There’s something highly unnatural, and undeniably wonderful, about the way we so casually step into these winged metal shells and emerge, just a few hours later, half a world away. But human flight is a miracle of science, and every once in a while, because of engineering issues or even just a stray Canada goose, the promise of science can stumble. At that point, something more natural and human takes over — the response of the pilot and crew means everything.

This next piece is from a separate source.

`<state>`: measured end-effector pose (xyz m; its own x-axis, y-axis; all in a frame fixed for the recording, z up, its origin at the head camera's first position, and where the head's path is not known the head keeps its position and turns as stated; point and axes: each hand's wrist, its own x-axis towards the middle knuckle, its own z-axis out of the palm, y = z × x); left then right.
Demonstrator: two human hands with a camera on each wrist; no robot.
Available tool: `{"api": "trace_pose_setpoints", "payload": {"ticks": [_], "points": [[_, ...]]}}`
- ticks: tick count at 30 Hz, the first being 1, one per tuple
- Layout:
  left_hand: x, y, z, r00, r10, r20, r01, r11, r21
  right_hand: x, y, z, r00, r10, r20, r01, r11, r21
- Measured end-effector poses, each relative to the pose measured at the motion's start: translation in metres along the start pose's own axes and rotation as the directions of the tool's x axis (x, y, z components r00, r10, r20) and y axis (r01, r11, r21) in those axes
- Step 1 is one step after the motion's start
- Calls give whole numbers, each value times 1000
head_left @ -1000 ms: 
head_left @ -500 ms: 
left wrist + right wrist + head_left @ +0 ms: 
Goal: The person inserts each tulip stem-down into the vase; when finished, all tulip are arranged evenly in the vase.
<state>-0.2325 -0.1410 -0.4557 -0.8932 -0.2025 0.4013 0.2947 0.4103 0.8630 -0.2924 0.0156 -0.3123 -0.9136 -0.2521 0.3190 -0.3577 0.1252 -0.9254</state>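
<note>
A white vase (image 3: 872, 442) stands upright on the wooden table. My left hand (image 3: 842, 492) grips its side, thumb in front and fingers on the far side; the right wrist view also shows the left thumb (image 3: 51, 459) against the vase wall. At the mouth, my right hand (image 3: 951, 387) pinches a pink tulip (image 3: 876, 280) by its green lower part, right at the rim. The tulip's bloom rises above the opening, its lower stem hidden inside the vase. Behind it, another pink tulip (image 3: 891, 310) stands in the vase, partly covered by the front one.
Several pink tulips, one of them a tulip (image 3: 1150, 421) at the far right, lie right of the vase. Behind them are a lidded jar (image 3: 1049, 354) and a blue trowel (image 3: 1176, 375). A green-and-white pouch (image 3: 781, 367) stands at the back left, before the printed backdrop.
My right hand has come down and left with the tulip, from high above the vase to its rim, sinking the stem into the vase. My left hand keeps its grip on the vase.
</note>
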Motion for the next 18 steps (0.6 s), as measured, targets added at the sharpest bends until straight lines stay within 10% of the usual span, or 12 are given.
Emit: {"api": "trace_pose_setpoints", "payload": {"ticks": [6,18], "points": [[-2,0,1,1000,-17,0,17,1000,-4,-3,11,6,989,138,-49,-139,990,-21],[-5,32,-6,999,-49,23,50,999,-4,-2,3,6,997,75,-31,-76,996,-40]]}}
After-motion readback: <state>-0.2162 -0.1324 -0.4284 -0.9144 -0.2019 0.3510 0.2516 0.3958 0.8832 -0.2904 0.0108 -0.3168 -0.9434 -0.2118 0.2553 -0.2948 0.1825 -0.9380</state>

That’s one of the ideas at the heart of Charlie Victor Romeo, a taut, effective little picture whose dialogue consists wholly of transcriptions of actual cockpit recordings, most of them from flights that ultimately crashed. (The movie takes its title from the code used for “cockpit voice recorder.”) The film is an adaptation of a play first staged in New York in 1999, and it was shot in 3D on bare-bones sets with a small group of actors. That setup may sound too resolutely conceptual to be emotionally effective, but the movie’s restraint — its refusal to overdramatize events that are inherently dramatic — makes it feel immediate and vital. Charlie Victor Romeo shows us how much of life’s weight and meaning can be packed into one second of thought or action; it’s a work of shivery intimacy.

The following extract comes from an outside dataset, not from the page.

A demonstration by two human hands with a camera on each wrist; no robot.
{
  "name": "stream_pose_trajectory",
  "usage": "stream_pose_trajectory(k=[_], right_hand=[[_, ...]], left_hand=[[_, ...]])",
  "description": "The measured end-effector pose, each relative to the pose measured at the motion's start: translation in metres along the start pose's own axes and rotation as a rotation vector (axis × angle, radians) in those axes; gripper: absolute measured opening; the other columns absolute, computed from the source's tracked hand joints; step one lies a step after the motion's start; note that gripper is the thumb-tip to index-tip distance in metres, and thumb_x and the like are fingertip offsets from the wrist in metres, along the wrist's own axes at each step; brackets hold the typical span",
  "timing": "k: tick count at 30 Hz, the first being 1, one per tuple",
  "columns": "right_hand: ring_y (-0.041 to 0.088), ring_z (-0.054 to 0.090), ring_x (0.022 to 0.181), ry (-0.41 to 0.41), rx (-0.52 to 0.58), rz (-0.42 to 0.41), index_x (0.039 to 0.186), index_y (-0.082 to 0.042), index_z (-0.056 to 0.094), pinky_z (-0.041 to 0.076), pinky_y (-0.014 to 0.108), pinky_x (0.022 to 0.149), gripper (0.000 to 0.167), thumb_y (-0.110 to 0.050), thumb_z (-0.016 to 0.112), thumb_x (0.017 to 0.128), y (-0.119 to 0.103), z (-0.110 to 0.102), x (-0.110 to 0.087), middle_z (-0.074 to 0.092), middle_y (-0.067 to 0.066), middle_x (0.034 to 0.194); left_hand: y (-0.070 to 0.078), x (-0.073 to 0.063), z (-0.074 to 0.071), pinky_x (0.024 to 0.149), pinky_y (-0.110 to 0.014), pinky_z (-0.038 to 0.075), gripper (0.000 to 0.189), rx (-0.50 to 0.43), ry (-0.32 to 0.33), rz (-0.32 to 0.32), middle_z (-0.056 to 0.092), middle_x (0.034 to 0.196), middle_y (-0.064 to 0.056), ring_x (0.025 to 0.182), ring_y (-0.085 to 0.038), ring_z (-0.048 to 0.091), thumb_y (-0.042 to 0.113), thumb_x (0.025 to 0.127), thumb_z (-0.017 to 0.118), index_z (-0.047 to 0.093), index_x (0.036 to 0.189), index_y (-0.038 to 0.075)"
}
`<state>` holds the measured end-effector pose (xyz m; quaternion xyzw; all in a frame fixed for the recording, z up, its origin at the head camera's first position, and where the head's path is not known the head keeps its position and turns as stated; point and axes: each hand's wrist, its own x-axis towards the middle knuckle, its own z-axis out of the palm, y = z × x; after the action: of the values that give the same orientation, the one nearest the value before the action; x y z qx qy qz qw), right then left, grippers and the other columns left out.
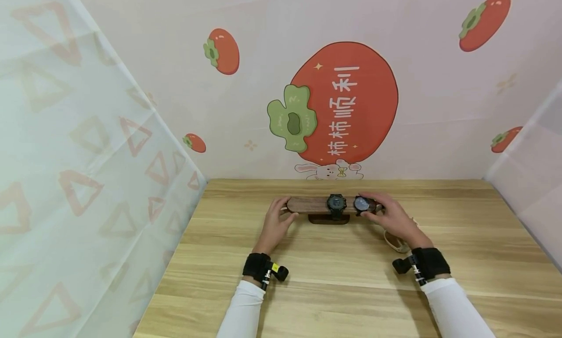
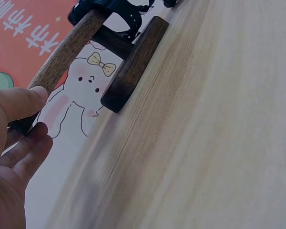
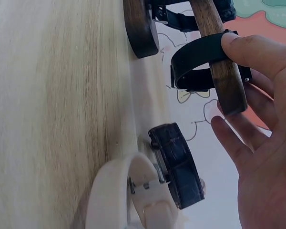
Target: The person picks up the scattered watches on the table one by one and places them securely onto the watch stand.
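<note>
A dark wooden watch stand, its bar (image 1: 307, 205) level above a small base (image 1: 328, 220), stands near the back of the table. My left hand (image 1: 277, 225) grips the bar's left end, thumb on the near side in the left wrist view. One black watch (image 1: 336, 204) is looped round the bar near its middle. Toward the right end a second black watch (image 1: 362, 204) hangs round the bar, its loose strap loop (image 3: 193, 55) showing in the right wrist view. My right hand (image 1: 397, 221) pinches this watch, thumb on its strap.
A watch with a cream strap (image 3: 109, 195) and dark case (image 3: 176, 164) rests on the table right of the stand, partly behind my right hand in the head view. A printed back wall (image 1: 421, 148) rises behind the wooden table (image 1: 342, 289).
</note>
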<state>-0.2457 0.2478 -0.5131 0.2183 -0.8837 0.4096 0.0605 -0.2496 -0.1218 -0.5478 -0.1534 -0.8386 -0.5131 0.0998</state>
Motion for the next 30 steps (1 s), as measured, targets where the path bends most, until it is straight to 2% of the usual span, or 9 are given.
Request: stream_pose_trajectory(k=[2,7,14,30], right_hand=[[0.047,0.056,0.133,-0.006,0.005,-0.001,0.152,-0.003,0.057,0.052,0.067,0.106,0.059,-0.011,0.079,0.098,-0.001,0.001,0.002,0.058,0.026,0.151],[0.050,0.051,0.140,-0.019,-0.008,0.001,0.152,-0.004,0.058,0.045,0.071,0.113,0.060,-0.014,0.080,0.097,-0.004,0.005,0.005,0.057,0.026,0.152],[0.051,0.050,0.141,-0.028,-0.029,-0.031,0.152,-0.003,0.057,0.042,0.071,0.116,0.060,-0.015,0.080,0.098,-0.003,0.010,0.009,0.057,0.026,0.153],[0.051,0.046,0.145,-0.036,-0.052,-0.017,0.155,-0.005,0.054,0.041,0.072,0.118,0.063,-0.017,0.080,0.098,-0.005,0.011,0.009,0.052,0.025,0.157]], left_hand=[[0.000,0.000,0.000,0.113,-0.048,0.057,0.059,-0.002,-0.001,0.001,0.053,0.148,-0.016,0.139,-0.036,0.056,0.011,0.100,0.076,0.053,0.153,0.002],[0.001,0.001,0.000,0.113,-0.048,0.056,0.060,-0.006,-0.007,0.002,0.053,0.148,-0.016,0.140,-0.036,0.055,0.009,0.099,0.076,0.052,0.154,0.001],[0.001,0.000,-0.001,0.112,-0.049,0.057,0.061,0.008,-0.005,0.005,0.053,0.148,-0.017,0.137,-0.036,0.058,0.009,0.099,0.077,0.052,0.154,0.001],[0.006,0.000,-0.002,0.111,-0.049,0.058,0.059,0.003,-0.003,0.012,0.053,0.148,-0.018,0.135,-0.038,0.059,0.010,0.100,0.076,0.052,0.153,0.000]])
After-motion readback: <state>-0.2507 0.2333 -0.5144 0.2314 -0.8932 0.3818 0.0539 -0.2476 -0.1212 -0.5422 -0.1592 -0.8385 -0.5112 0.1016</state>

What can go wrong on any routine flight? You probably don’t want to know, but Charlie Victor Romeo will give you some idea. The picture, co-directed by Robert Berger, Patrick Daniels, and Karlyn Michelson, dramatizes the final minutes leading up to six aircraft disasters, minutes in which flight crews scramble to gain control of their planes, attempt to navigate using old-school methods after all of their electronic instruments have failed, and even, in one case, get up to pee. A rotating cast of actors plays the various crew members, mostly pilots and copilots, with the occasional flight attendant popping in. (All scenes take place in the cockpit; no passengers are heard or shown.) Much of what these pilots say, to one another or to ground control, sounds fairly benign: “We still got ice.” Other times, a sense of urgency seeps through their surface calm: “We don’t have any controls, not even the basics.” In one case — a moment so fleeting you could almost miss it — a pilot suggests to a flight attendant, with a casual bit of slang, that she might survive what’s about to happen, but he probably won’t. It’s possibly the most moving, the most devastatingly human, moment in the film.

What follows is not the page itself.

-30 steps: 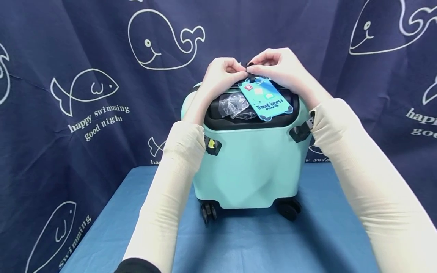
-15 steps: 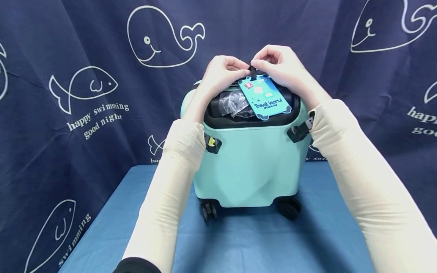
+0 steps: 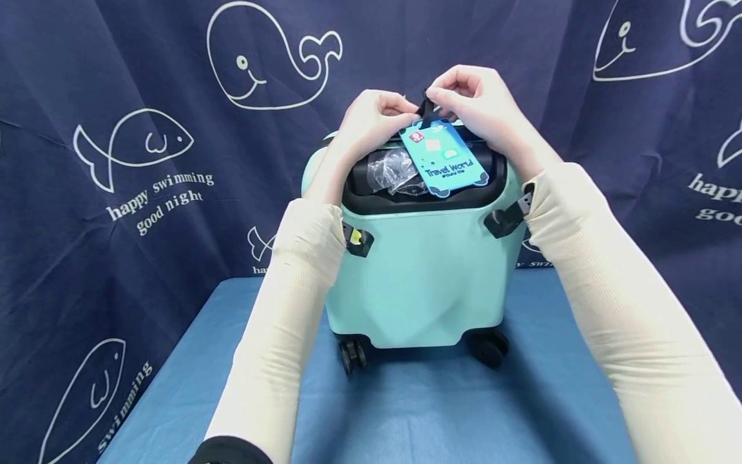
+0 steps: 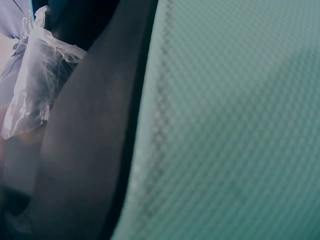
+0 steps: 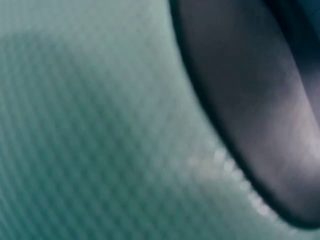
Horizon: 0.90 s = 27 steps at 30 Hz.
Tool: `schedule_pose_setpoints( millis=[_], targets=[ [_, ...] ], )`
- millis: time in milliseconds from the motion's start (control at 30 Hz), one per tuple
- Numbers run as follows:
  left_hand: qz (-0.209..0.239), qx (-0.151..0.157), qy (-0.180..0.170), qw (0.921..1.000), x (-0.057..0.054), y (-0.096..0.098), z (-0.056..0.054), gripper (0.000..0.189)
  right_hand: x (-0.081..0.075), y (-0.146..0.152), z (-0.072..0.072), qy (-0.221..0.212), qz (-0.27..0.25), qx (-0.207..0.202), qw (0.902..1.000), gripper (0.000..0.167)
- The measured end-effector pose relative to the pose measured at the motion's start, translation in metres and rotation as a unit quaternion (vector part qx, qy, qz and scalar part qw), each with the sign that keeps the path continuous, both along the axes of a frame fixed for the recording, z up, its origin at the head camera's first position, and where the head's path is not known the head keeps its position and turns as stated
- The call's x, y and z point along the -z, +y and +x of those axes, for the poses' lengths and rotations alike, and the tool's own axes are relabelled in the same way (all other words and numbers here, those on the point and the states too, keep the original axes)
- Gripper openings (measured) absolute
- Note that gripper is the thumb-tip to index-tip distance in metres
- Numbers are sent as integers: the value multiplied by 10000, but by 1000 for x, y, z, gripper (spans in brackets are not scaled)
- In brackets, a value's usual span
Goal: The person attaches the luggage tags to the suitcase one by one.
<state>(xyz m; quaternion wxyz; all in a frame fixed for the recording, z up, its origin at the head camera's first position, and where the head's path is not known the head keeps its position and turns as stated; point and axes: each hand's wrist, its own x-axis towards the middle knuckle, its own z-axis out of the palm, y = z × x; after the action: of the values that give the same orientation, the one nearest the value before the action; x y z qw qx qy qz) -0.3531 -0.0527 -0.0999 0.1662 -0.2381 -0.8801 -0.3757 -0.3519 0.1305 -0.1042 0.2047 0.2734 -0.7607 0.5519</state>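
Note:
A mint-green suitcase [image 3: 426, 277] stands upright on its wheels in the head view. Over its black top recess hangs a blue luggage tag [image 3: 446, 161] lettered "Travel World". My right hand [image 3: 484, 106] pinches the upper end of the tag's black strap [image 3: 428, 115] between thumb and forefinger. Just left of it, my left hand [image 3: 371, 125] pinches the strap lower down, at the suitcase's top edge. Crumpled clear plastic [image 4: 42, 75] covers part of the handle area in the left wrist view. Only the green shell [image 5: 90, 135] and black recess [image 5: 250, 95] fill the right wrist view; neither hand shows there.
Blue cloth [image 3: 394, 412] covers the table under the suitcase. Behind it hangs a dark blue curtain [image 3: 232, 167] with white whale and fish drawings. Wrist camera mounts [image 3: 504, 221] sit close in front of the suitcase.
The right hand has moved up a little, drawing more of the black strap into sight above the tag. The left hand stays close beside it. The view has shifted slightly.

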Motion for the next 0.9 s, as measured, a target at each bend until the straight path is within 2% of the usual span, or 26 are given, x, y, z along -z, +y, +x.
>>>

Interstitial slides provide, in stark white letters on a black background, the grim fatality statistics (in most of the instances dramatized, all passengers and crew were killed) and the ultimate explanation for each disaster. For example, “Static ports left taped over by maintenance crew” — you may not know, technically, what that means, and yet you know what it means. Another case is tragically straightforward: “Multiple bird strikes.” One goose flying into an engine is bad; more than one can spell disaster, a mark of just how vulnerable we are when we’re lucky enough to be up in the air.
Charlie Victor Romeo is a tense experience. It leans heavily on our sense of apprehension, our knowledge that in real life, the events depicted resulted, for the most part, in death. There’s a huge risk here for exploitation, even the unintentional kind: These are the words of real people who are about to die. At one point, we hear the voice of a flight attendant urging passengers to hold their babies tightly. Does that step over the line of what we want to know, or should know, about the moments before a tragedy? Possibly. But Charlie Victor Romeo treads respectfully, with a sense of honor and discretion, around the dead; it’s a somber movie that, in the end, is really more about life, and about how much nerve it takes to keep us clumsy, wingless humans up in the sky. The 3D effects are subtle, and the picture works well enough on the small screen. But I’d urge you, if possible, to see it in a theater. By the end, you might be grateful for the presence of other souls aboard.